Entries taken from a collection
= Beginning of Section =

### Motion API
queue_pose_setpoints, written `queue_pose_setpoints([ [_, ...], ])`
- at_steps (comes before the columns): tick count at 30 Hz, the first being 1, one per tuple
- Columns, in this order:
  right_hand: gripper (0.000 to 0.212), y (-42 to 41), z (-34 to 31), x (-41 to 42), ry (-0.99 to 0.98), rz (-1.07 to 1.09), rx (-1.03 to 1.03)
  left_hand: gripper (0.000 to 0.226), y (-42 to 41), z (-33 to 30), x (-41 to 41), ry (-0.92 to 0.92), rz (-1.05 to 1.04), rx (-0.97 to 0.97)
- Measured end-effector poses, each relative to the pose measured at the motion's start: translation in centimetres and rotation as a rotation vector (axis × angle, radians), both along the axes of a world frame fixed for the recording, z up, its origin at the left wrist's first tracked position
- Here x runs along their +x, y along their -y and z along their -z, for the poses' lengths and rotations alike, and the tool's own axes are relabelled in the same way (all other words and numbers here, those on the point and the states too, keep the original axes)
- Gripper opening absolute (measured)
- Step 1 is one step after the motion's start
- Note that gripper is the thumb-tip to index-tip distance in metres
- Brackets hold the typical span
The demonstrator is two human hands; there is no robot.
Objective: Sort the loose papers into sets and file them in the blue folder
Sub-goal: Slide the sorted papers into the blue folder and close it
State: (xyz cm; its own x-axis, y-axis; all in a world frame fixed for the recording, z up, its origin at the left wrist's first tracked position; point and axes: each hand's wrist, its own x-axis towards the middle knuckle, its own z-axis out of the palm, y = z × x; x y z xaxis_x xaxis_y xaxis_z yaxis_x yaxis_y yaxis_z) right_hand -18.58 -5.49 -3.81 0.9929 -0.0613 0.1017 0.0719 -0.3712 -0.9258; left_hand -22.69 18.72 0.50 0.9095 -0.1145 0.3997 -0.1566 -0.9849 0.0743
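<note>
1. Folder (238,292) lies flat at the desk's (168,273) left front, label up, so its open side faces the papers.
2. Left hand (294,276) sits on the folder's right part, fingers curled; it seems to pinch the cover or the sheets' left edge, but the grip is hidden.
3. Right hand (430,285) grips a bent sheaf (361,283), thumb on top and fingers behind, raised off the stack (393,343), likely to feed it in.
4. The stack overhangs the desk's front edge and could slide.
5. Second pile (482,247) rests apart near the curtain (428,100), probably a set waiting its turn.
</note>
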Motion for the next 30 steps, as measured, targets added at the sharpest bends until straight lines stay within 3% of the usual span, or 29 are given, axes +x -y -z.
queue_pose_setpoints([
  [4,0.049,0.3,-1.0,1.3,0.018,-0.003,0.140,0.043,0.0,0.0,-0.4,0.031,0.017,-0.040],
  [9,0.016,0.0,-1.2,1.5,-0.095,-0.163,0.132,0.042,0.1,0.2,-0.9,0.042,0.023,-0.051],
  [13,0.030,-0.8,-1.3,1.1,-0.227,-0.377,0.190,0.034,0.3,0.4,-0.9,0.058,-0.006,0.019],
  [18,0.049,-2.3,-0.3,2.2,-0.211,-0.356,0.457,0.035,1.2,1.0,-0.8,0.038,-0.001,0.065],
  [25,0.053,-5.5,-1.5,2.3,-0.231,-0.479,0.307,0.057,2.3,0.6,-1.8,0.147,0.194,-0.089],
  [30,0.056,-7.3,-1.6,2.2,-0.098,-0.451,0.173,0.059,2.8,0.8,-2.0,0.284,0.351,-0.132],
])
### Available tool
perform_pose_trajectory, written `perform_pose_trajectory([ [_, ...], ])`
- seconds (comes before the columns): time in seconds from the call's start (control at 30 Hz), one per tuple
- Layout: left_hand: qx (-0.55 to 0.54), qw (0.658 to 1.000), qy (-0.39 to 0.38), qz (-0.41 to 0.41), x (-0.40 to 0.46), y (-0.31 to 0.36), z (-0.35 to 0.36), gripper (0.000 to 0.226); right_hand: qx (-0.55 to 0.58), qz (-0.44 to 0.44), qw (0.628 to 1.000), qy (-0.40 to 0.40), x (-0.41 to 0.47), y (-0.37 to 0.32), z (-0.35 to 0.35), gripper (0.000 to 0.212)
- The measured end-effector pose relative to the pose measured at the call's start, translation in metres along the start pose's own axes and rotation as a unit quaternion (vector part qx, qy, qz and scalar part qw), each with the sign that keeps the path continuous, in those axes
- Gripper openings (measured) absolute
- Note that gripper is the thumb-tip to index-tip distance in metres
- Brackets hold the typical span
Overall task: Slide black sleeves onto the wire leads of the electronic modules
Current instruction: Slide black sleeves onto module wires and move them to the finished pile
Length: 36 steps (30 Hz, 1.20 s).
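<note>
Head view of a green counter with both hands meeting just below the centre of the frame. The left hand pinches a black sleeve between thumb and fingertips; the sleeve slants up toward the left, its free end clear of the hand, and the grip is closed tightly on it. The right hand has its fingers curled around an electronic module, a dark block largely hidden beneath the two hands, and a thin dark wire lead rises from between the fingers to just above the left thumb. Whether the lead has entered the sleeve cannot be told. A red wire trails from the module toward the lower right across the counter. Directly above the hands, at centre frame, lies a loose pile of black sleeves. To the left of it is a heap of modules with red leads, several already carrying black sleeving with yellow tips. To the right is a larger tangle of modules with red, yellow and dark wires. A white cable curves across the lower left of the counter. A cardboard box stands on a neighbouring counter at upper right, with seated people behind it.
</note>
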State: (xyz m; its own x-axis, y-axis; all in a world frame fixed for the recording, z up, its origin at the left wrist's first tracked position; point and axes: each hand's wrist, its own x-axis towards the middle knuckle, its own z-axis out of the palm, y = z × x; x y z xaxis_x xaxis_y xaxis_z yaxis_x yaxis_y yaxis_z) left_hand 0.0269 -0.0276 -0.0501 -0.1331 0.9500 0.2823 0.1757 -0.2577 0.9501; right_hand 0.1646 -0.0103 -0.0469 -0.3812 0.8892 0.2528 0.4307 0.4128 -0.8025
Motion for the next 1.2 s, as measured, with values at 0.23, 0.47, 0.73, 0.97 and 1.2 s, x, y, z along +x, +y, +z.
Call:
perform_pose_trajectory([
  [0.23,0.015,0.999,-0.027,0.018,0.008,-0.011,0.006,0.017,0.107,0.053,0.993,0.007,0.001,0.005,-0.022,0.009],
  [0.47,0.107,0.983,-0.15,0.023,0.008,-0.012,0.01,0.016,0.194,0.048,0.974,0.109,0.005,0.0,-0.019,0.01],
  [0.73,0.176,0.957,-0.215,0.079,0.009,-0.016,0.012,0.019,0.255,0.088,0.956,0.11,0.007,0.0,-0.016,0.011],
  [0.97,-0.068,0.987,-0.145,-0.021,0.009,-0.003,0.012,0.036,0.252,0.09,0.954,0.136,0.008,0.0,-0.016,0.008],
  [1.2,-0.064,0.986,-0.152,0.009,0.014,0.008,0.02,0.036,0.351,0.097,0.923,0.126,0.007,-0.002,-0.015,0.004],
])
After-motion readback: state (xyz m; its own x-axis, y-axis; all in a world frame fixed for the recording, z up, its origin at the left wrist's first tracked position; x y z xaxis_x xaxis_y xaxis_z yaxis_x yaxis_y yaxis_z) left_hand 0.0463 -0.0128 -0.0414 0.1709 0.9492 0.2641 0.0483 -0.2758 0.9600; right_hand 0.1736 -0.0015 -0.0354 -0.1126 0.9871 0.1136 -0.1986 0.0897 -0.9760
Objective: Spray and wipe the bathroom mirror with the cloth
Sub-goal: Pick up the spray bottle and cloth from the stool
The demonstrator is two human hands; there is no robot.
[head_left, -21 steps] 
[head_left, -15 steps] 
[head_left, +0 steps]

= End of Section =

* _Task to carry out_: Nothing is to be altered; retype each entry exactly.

* _Answer space_:
### Motion API
queue_pose_setpoints, written `queue_pose_setpoints([ [_, ...], ])`
- at_steps (comes before the columns): tick count at 30 Hz, the first being 1, one per tuple
- Columns, in this order:
  right_hand: gripper (0.000 to 0.212), y (-42 to 41), z (-34 to 31), x (-41 to 42), ry (-0.99 to 0.98), rz (-1.07 to 1.09), rx (-1.03 to 1.03)
  left_hand: gripper (0.000 to 0.226), y (-42 to 41), z (-33 to 30), x (-41 to 41), ry (-0.92 to 0.92), rz (-1.05 to 1.04), rx (-0.97 to 0.97)
- Measured end-effector poses, each relative to the pose measured at the motion's start: translation in centimetres and rotation as a rotation vector (axis × angle, radians), both along the axes of a world frame fixed for the recording, z up, its origin at the left wrist's first tracked position
- Here x runs along their +x, y along their -y and z along their -z, for the poses' lengths and rotations alike, and the tool's own axes are relabelled in the same way (all other words and numbers here, those on the point and the states too, keep the original axes)
- Gripper opening absolute (measured)
- Step 1 is one step after the motion's start
- Note that gripper is the thumb-tip to index-tip distance in metres
- Brackets hold the typical span
The demonstrator is two human hands; there is no robot.
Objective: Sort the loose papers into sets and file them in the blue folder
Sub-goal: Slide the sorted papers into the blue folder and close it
State: (xyz cm; its own x-axis, y-axis; all in a world frame fixed for the recording, z up, its origin at the left wrist's first tracked position; point and axes: each hand's wrist, its own x-axis towards the middle knuckle, its own z-axis out of the palm, y = z × x; x y z xaxis_x xaxis_y xaxis_z yaxis_x yaxis_y yaxis_z) right_hand -18.58 -5.49 -3.81 0.9929 -0.0613 0.1017 0.0719 -0.3712 -0.9258; left_hand -22.69 18.72 0.50 0.9095 -0.1145 0.3997 -0.1566 -0.9849 0.0743
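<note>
1. Folder (238,292) lies flat at the desk's (168,273) left front, label up, so its open side faces the papers.
2. Left hand (294,276) sits on the folder's right part, fingers curled; it seems to pinch the cover or the sheets' left edge, but the grip is hidden.
3. Right hand (430,285) grips a bent sheaf (361,283), thumb on top and fingers behind, raised off the stack (393,343), likely to feed it in.
4. The stack overhangs the desk's front edge and could slide.
5. Second pile (482,247) rests apart near the curtain (428,100), probably a set waiting its turn.
</note>
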Motion for the next 30 steps, as measured, targets added at the sharpest bends until straight lines stay within 3% of the usual span, or 29 are given, axes +x -y -z.
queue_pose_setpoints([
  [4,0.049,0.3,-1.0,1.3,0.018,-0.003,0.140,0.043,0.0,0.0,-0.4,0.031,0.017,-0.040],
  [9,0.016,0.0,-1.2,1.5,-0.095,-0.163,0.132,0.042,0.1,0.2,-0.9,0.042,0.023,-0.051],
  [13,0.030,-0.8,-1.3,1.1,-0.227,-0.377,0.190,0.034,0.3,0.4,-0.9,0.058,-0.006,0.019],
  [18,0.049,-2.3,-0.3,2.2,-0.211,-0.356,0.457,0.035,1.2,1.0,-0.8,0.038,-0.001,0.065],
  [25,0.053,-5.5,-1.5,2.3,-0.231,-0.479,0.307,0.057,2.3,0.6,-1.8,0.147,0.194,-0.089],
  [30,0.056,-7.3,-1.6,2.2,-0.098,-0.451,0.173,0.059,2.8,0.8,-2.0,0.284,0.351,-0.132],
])
### Available tool
perform_pose_trajectory, written `perform_pose_trajectory([ [_, ...], ])`
- seconds (comes before the columns): time in seconds from the call's start (control at 30 Hz), one per tuple
- Layout: left_hand: qx (-0.55 to 0.54), qw (0.658 to 1.000), qy (-0.39 to 0.38), qz (-0.41 to 0.41), x (-0.40 to 0.46), y (-0.31 to 0.36), z (-0.35 to 0.36), gripper (0.000 to 0.226); right_hand: qx (-0.55 to 0.58), qz (-0.44 to 0.44), qw (0.628 to 1.000), qy (-0.40 to 0.40), x (-0.41 to 0.47), y (-0.37 to 0.32), z (-0.35 to 0.35), gripper (0.000 to 0.212)
- The measured end-effector pose relative to the pose measured at the call's start, translation in metres along the start pose's own axes and rotation as a unit quaternion (vector part qx, qy, qz and scalar part qw), each with the sign that keeps the path continuous, in those axes
- Gripper openings (measured) absolute
- Note that gripper is the thumb-tip to index-tip distance in metres
- Brackets hold the typical span
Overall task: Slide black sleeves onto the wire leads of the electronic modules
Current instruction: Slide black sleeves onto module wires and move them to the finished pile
Length: 36 steps (30 Hz, 1.20 s).
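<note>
Head view of a green counter with both hands meeting just below the centre of the frame. The left hand pinches a black sleeve between thumb and fingertips; the sleeve slants up toward the left, its free end clear of the hand, and the grip is closed tightly on it. The right hand has its fingers curled around an electronic module, a dark block largely hidden beneath the two hands, and a thin dark wire lead rises from between the fingers to just above the left thumb. Whether the lead has entered the sleeve cannot be told. A red wire trails from the module toward the lower right across the counter. Directly above the hands, at centre frame, lies a loose pile of black sleeves. To the left of it is a heap of modules with red leads, several already carrying black sleeving with yellow tips. To the right is a larger tangle of modules with red, yellow and dark wires. A white cable curves across the lower left of the counter. A cardboard box stands on a neighbouring counter at upper right, with seated people behind it.
</note>
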State: (xyz m; its own x-axis, y-axis; all in a world frame fixed for the recording, z up, its origin at the left wrist's first tracked position; point and axes: each hand's wrist, its own x-axis towards the middle knuckle, its own z-axis out of the palm, y = z × x; x y z xaxis_x xaxis_y xaxis_z yaxis_x yaxis_y yaxis_z) left_hand 0.0269 -0.0276 -0.0501 -0.1331 0.9500 0.2823 0.1757 -0.2577 0.9501; right_hand 0.1646 -0.0103 -0.0469 -0.3812 0.8892 0.2528 0.4307 0.4128 -0.8025
Motion for the next 1.2 s, as measured, with values at 0.23, 0.47, 0.73, 0.97 and 1.2 s, x, y, z along +x, +y, +z.
Call:
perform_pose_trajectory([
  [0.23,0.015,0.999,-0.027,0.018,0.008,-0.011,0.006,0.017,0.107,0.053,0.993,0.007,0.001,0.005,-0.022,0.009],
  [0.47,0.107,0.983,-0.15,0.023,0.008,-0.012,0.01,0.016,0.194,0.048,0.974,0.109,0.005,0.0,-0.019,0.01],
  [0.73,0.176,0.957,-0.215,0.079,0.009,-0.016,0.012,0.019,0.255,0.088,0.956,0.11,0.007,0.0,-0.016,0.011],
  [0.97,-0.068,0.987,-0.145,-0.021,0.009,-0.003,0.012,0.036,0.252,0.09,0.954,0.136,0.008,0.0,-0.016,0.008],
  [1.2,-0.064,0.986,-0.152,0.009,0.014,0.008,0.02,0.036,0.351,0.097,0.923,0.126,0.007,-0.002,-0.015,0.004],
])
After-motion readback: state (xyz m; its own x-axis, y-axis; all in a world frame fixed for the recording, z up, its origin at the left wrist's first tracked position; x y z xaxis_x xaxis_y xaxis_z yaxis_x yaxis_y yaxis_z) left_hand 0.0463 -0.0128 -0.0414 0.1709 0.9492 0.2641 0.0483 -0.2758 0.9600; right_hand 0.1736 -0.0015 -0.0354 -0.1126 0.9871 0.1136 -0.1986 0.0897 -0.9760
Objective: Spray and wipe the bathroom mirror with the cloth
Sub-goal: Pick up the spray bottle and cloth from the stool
The demonstrator is two human hands; there is no robot.
[head_left, -21 steps] 
[head_left, -15 steps] 
[head_left, +0 steps]

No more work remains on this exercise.